Because List<T> equality is not sequence equality.

@Jon Skeet 2012-11-27 06:44:48

@MK_Dev: Well, they're both primes, which generally helps. I'll confess to not understanding the maths behind why this hash generally works well. Multiplication by 31 is easily optimizable to a shift and a subtraction, which makes it attractive. There's a page explaining this kind of hash somewhere around, but I can't remember where, I'm afraid :(

@David Schwartz 2013-12-02 20:18:10

@Jon You're probably referring to this page, which you mentioned in this answer.

@Jon Skeet 2013-12-02 20:22:21

@DavidSchwartz: Hmm - I think I've seen a longer page about Bernstein, but that's definitely better than nothing :)

@nawfal 2013-12-14 18:00:57

@JonSkeet a null check in the hash function will add to completeness :)

@Jon Skeet 2013-12-14 20:40:41

@nawfal: I'd rather not distract from the general approach, to be honest. Hopefully anyone with a collection including null references can figure it out...
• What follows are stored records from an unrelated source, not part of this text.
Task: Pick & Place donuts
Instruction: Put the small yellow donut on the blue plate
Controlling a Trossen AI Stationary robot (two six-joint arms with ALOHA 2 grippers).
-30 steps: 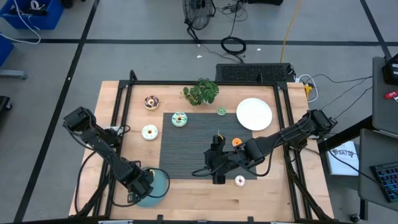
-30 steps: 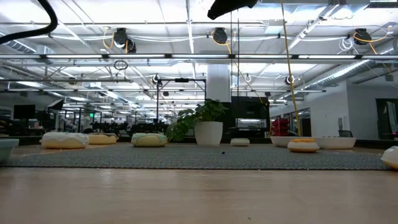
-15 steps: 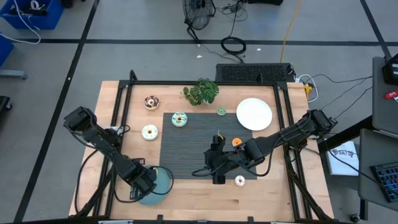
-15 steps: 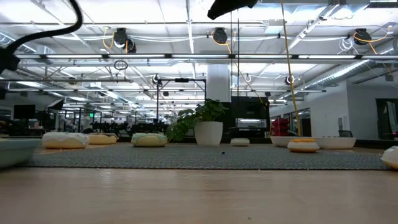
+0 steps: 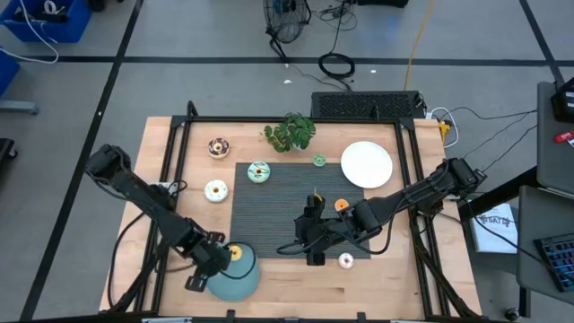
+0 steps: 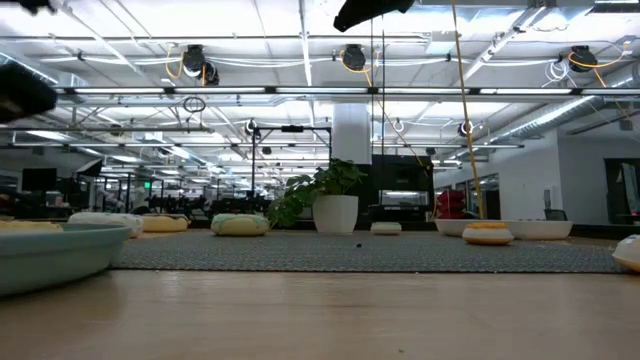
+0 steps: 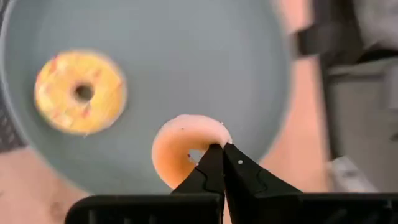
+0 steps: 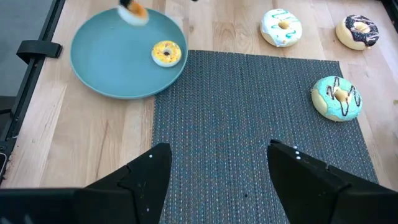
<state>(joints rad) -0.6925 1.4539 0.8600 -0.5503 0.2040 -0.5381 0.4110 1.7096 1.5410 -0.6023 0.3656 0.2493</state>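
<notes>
Left claw (image 7: pixel 221 148): over the teal plate (image 5: pixel 235 278) at the table's near left corner, fingers pinched on a pale orange donut (image 7: pixel 186 149), apparently lifted clear of the plate. Yellow donut (image 5: pixel 236 253): lying on that plate.
Right claw (image 5: pixel 313 244): hovering over the near edge of the dark woven mat (image 5: pixel 282 211), fingers spread, holding nothing.
White donut (image 5: pixel 345 260): on bare wooden table (image 5: pixel 395 269) just beside the right claw. Orange donut (image 5: pixel 341 205): on the mat.
Farther: white-iced donut (image 5: pixel 215 190), teal donut (image 5: pixel 259 172), brown donut (image 5: pixel 219 147), small green donut (image 5: pixel 319 161).
White plate (image 5: pixel 367 164) and plant (image 5: pixel 289 132): far side.
</notes>
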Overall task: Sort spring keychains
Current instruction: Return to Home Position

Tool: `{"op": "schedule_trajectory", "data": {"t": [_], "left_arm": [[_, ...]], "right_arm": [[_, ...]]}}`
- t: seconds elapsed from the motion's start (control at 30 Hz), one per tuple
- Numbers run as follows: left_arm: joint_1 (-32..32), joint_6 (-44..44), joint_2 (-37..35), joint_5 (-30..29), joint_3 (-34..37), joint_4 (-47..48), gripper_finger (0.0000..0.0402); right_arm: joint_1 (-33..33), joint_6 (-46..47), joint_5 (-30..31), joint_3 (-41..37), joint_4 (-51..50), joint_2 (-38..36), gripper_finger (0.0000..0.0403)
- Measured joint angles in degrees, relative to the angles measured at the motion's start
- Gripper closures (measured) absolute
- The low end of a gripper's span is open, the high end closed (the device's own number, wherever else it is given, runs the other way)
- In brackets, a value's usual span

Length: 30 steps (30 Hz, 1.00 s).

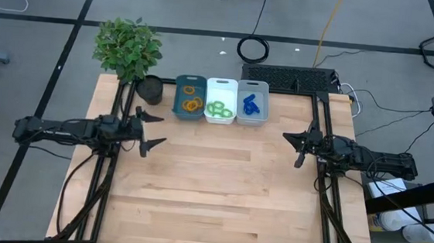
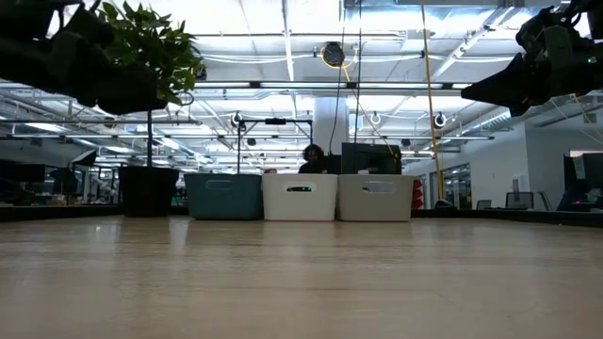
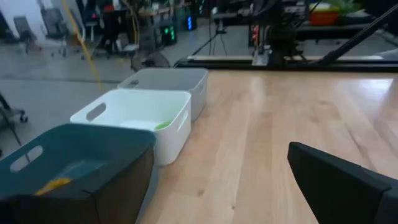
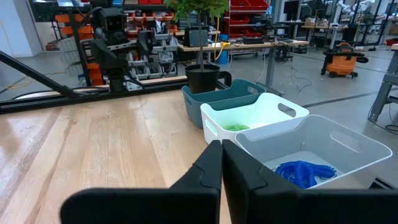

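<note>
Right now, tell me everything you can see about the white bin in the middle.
The white bin is a smooth, plastic-looking rectangular tub with rounded corners and slot handles in its short walls. It stands upright at the far edge of the table, middle of three, the teal bin and grey bin close beside it. Inside lie green spring keychains.
</note>
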<state>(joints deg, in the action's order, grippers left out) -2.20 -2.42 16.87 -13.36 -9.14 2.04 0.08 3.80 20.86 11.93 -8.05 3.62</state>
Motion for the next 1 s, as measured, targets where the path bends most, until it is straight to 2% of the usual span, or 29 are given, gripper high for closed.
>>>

@Rand Random 2016-06-17 08:28:14

@JonSkeet does that solution produce consistent result with List of string across multiple AppDomains? I have a WCF Server where multiple application from various platforms (XP, Vista, Win7 or different .Net Frameworks 3.5 and higher) can connect and in all those situations I need a consistent hashcode from a list of strings is that the case? If not how would I achieve that?

@Jon Skeet 2016-06-17 10:29:46

@RandRandom: You shouldn't be using GetHashCode for that - it's not meant to be consistent across different processes. You should use something like SHA-256 for that.

@Rand Random 2016-06-17 11:32:53

@JonSkeet can you share your idea in that question: stackoverflow.com/questions/37880511/…

@Muhammad Rehan Saeed 2019-06-12 08:06:50

What about null vs empty collections? In this case, both will have hash codes of 19. should they be different? Why would you want that to be so?

@Jon Skeet 2019-06-12 08:45:43

@MuhammadRehanSaeed: What do you mean by a "null collection"? You can't call GetHashCode on a null collection. If foos is null, the code in the answer will throw an exception. If it can be null, then the method should take that into account. Whether null and empty should be considered equal is a context-specific decision.

@Muhammad Rehan Saeed 2019-06-12 09:41:02

@JonSkeet I meant if foos could be null. Why would you differentiate null from an empty collection. Under what context is such a differentiation valid? A colleague is proposing to do so, and I have no answer. stackoverflow.com/questions/56557128/…

@Jon Skeet 2019-06-12 10:45:41

@MuhammadRehanSaeed: You should ask your colleague rather than us. But if both states are valid, it seems perfectly reasonable to differentiate between them. (Someone carrying an empty box isn't the same as someone not carrying a box at all...)

@Jon Hanna 2011-11-11 16:01:27

Firstly, double-check that you need a hashcode at all. Are you going to be putting these lists into a hash-mapped structure (e.g. dictionary, hashset, etc)? If not, forget about it.

Now, assuming that you mean that EnumerableObject already overrides Equals(object) (and hopefully therefore also implements IEquatable<EnumerableObject>) for some reason, then this is indeed necessary. You want to balance speed versus bit distribution.

A good starting point is a mult+add or a shift+xor like:

public override int GetHashCode()
{
    int res = 0x2D2816FE;
    foreach(var item in this)
    {
        res = res * 31 + (item == null ? 0 : item.GetHashCode());
    }
    return res;
}

(This assumes that you are using item.Equals() for your sequence equality comparison, if you're using an IEqualityComparer's equals you'll need to call into its hashcode).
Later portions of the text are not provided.